We can say: I will do exercise today or I will do workout today.
Is there any difference between them?
The following phrase used in the question, sounds stilted and is grammatically incorrect.
I will do workout today NO
A more natural way of saying this would be:
- Today, I'm going to workout (in the gym)
- I'm working out today
The example sentence with exercise although grammatical,
- I will do exercise today
is less common than the following structures:
As mplungjan and Josh61 have both pointed out, workouts are usually performed in a gym whereas an exercise can be performed anywhere.
For example, walking is considered a good form of exercise. It is never a workout. So an exercise can be anything: sit-ups, press-ups, going for a jog etc. Any physical sport is considered a type of exercise.
A workout is often a routine performed in the gym, the gym-goer will exercise several different muscles in one intense session.
The have a similar meaning. Exercise is a more general term for physical activity while workout refers more to a specific set of physical exercises, generally in a gym, which follow a precise pattern.

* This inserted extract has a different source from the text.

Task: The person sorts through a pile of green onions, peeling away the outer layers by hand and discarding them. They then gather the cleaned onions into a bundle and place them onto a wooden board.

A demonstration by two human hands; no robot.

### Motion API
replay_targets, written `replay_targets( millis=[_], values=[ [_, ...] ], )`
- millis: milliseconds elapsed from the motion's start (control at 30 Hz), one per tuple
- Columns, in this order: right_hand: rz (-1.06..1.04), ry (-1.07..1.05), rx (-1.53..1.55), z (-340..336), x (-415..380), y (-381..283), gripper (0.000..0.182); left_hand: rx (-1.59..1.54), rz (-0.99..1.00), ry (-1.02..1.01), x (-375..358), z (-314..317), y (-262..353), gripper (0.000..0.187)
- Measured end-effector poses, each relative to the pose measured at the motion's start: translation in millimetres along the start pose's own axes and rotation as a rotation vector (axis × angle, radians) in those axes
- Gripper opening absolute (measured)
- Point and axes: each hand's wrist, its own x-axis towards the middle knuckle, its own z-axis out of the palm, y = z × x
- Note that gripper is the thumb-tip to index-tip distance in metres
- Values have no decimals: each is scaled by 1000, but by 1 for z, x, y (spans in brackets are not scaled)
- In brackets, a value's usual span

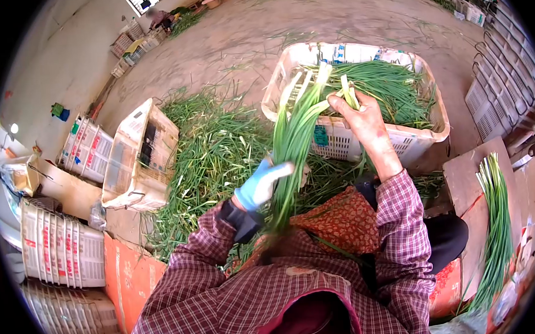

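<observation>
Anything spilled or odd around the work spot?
Yes: loose green leaves are strewn thickly over the floor, left of the front crate, outside any container. They may just be trimmings. Also mismatched: the left hand wears a blue-and-white glove, while the right hand is bare.

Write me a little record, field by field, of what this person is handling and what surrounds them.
Left hand: in a light-blue and white glove, around a bunch of long green stalks
Right hand: bare, pinching pale stalk ends
Ahead: white slatted plastic crate holding more green stalks
Left of crate: loose heap of green leaves
Far left: stacked white plastic crates
Far right: another green bunch, partly on a brown board
</observation>
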Motion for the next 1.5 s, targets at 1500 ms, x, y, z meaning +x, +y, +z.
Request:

A session of exercise or practice to improve fitness, as for athletic competition.
the activity of exerting your muscles in various ways to keep fit.
Activity that requires physical or mental exertion, especially when performed to develop or maintain fitness:
- "the doctor recommended regular exercise"; "he did some exercising"; "the physical exertion required by his work kept him fit"
If you work up a sweat in a gym, I would use workout. It exercises your core and other body parts and helps your general stamina and perhaps makes you lose weight
Anyone can exercise to practice something or to strengthen a limb without becoming sweaty.
I am exercising my right arm to help my RSI for example.
I can also do some mental arithmetic (exercises) to exercise my brain.